→ Exercise prompt: All the lines below need to be transcribed exactly. Pictures get left out.

[Information]

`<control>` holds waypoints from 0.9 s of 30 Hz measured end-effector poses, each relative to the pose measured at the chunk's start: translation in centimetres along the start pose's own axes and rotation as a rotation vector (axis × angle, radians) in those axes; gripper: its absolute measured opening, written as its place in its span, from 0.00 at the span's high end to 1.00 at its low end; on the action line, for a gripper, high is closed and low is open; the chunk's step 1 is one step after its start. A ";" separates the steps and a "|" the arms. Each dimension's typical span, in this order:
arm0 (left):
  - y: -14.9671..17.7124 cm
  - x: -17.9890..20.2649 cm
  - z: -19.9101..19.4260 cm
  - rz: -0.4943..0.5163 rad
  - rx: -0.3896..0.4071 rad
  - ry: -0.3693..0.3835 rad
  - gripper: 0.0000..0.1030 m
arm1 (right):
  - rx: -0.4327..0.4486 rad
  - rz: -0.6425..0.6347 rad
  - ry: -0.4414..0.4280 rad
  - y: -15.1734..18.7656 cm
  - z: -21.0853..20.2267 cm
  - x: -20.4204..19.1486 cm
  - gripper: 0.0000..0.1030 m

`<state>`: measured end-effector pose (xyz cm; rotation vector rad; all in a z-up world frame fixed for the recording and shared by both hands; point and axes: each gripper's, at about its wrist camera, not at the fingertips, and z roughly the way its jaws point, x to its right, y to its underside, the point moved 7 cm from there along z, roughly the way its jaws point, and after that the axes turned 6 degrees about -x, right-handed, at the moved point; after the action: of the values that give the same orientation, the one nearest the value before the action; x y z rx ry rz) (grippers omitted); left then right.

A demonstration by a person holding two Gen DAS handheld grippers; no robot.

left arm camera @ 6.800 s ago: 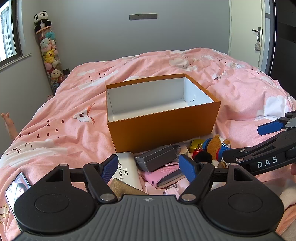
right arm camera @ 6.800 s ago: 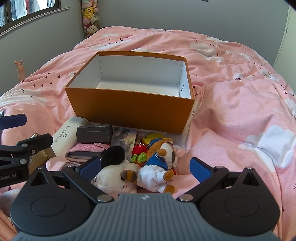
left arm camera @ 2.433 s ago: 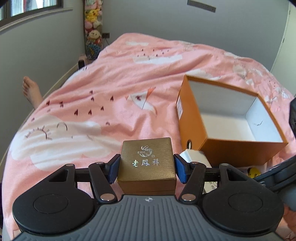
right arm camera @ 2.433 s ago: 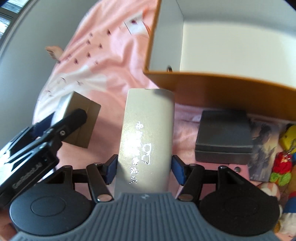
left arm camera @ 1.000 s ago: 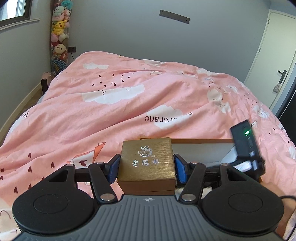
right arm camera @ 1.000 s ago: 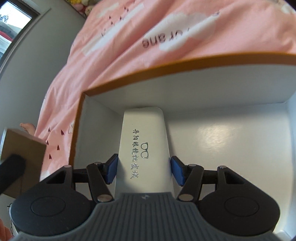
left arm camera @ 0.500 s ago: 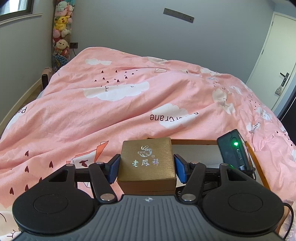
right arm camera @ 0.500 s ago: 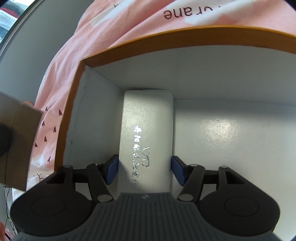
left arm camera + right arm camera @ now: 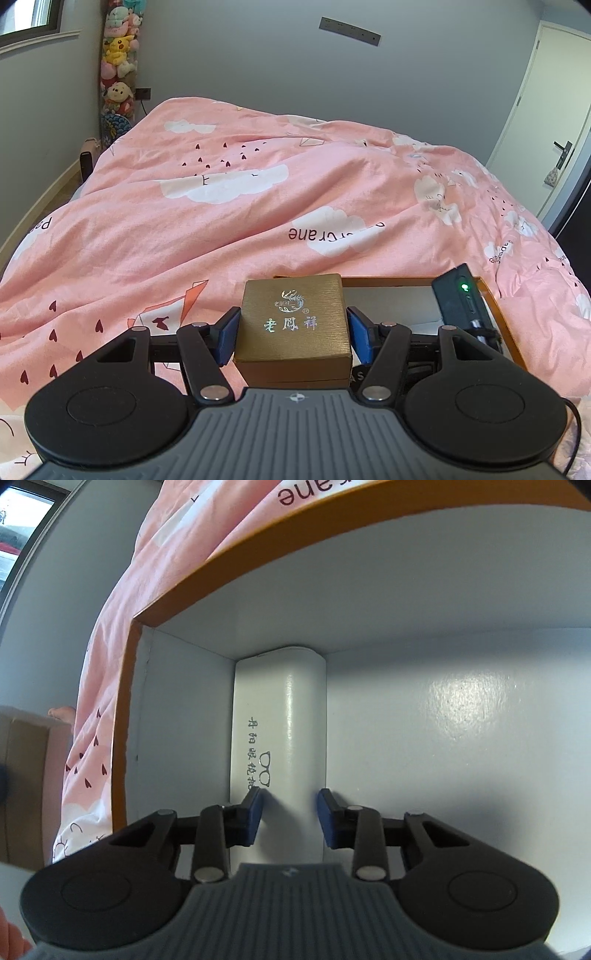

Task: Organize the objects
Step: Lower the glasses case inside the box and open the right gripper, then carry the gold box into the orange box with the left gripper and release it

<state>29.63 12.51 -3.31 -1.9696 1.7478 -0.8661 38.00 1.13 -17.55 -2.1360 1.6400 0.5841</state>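
Note:
My left gripper is shut on a gold jewellery box and holds it above the near left side of the orange box. My right gripper reaches down into the orange box. Its blue pads still press the sides of a white glasses case. The case lies on the white floor of the box, its far end against the back wall, close to the left wall. The gold box also shows at the left edge of the right wrist view.
The pink duvet covers the bed all around the orange box. The right gripper's black body with a green light sits over the box. A stack of plush toys stands in the far left corner. A door is at right.
My right gripper has gone deeper into the orange box and set the glasses case down on its floor. The left gripper has held the gold box nearly still.

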 end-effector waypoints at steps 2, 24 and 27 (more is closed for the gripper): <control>0.0 0.6 -0.4 0.010 0.001 0.008 0.33 | -0.006 0.017 -0.017 -0.1 0.0 0.3 0.68; 7.8 9.6 6.7 0.272 -0.209 -0.104 0.33 | 0.126 -0.010 0.083 4.6 -10.0 6.1 0.56; 8.4 9.2 6.9 0.298 -0.233 -0.126 0.33 | 0.102 -0.012 0.083 4.8 -8.8 5.8 0.56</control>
<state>28.26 1.24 -11.89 -1.7860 2.0730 -0.4474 35.46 -9.48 -13.53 -2.1201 1.6624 0.4035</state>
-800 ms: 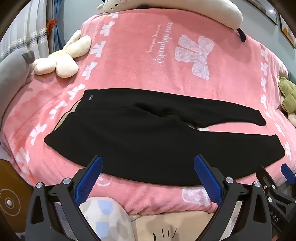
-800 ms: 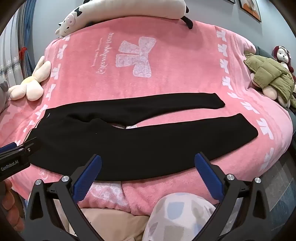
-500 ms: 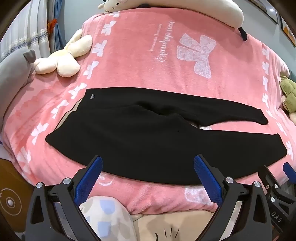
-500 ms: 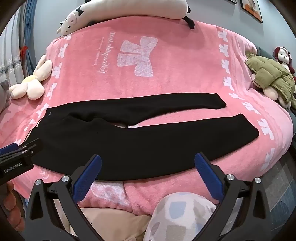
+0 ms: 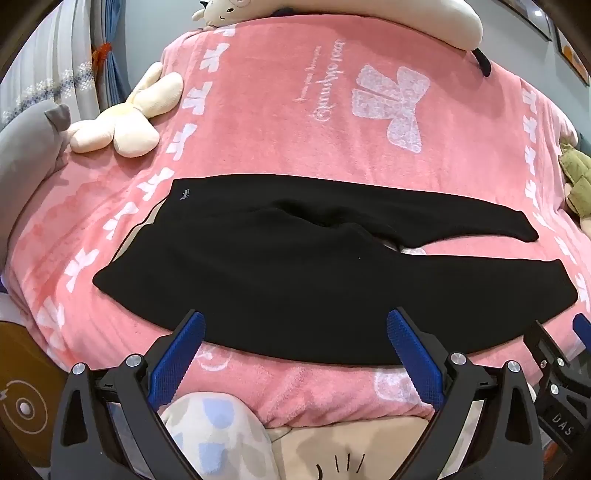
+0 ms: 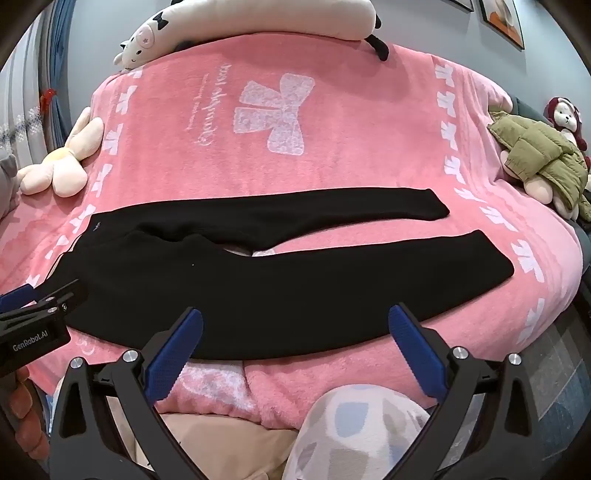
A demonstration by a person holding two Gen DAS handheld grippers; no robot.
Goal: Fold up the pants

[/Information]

→ Solution to the exercise:
`<control>` holds waypoints from 0.9 s of 30 Hz measured end-effector poses, each relative to the pose measured at the chunk's start: translation in centimetres along the start pose's own axes and rotation as a rotation vector (axis × angle, radians) in those axes; gripper: its absolute measured opening, written as its place in its span, from 0.00 at the span's high end to 1.00 at its low end; on the action line, for a gripper, high is closed and low is open; the chunk's step 1 is one step after its start. A ";" separates the steps and a "|" the arms. Each dimension's typical span, in this order:
arm0 (left):
  - y: -14.9671..17.7124 cm
  - x: -17.9890..20.2649 cm
  - z: -19.9101..19.4260 cm
  - rz: -0.4943..0.5163 rad
  - rx: -0.3896..0.4071 rad
  - ry: -0.3693..0.3835 rad
  - gripper: 0.0000..0.1030 m
arm1 (right):
  - rx: -0.4327..0.4486 rad
  - rz: -0.6425..0.6347 rad
  - ry: -0.4414..0.4280 rad
  - y: -15.1734..18.7656 cm
  - z: -21.0853..20.2267 cm
  - x: -20.4204..19.1486 cm
  - gripper: 0.0000..0.1030 m

`<state>`: measured end-effector pose (xyz cm; rotation vector rad; all in a z-up world frame fixed for the recording and shared by both hands; point and axes: each gripper's, at about its wrist camera, not at the fingertips, and z roughly the way its jaws point, x to its right, y to its underside, the point moved 7 cm from there along z, roughly the way its jaws point, and after that the axes turned 6 degrees about -x, right-handed, at the moved point; after the action: of the values that give the same orientation, the one nearest the value before the action; x y z rx ry rz) (grippers omitted); left then right.

A demonstration by a person holding two Gen DAS handheld grippers; no robot.

left arm camera @ 6.800 s ago: 
right arm camera @ 6.800 s ago: 
left arm camera @ 2.433 s ago: 
right arm camera @ 2.433 s ago: 
left arm camera @ 1.000 s ago: 
right arm camera @ 1.000 s ago: 
left arm camera @ 0.500 s ago: 
right arm camera @ 0.500 s ago: 
left arm camera + right arm camera @ now: 

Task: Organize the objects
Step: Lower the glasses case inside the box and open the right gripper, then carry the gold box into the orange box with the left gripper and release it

<state>29.63 12.51 -3.31 -1.9696 1.7478 -0.8661 38.00 1.13 -17.55 -2.1360 1.6400 0.5841</state>
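Note:
My left gripper is shut on a gold jewellery box and holds it above the near left side of the orange box. My right gripper reaches down into the orange box. Its blue pads still press the sides of a white glasses case. The case lies on the white floor of the box, its far end against the back wall, close to the left wall. The gold box also shows at the left edge of the right wrist view.
The pink duvet covers the bed all around the orange box. The right gripper's black body with a green light sits over the box. A stack of plush toys stands in the far left corner. A door is at right.
My right gripper has gone deeper into the orange box and set the glasses case down on its floor. The left gripper has held the gold box nearly still.
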
 end-effector waypoints at steps 2, 24 and 27 (more is closed for the gripper): <control>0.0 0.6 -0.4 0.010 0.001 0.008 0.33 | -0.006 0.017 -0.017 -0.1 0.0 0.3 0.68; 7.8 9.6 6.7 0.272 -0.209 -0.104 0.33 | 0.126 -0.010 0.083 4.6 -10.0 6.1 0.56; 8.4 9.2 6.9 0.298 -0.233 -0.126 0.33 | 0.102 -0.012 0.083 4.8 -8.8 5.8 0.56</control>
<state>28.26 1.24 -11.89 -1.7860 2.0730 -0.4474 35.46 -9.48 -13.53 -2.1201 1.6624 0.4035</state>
-800 ms: 
-800 ms: 
-500 ms: 
-500 ms: 
+0 ms: 
+0 ms: 
A demonstration by a person holding two Gen DAS handheld grippers; no robot.
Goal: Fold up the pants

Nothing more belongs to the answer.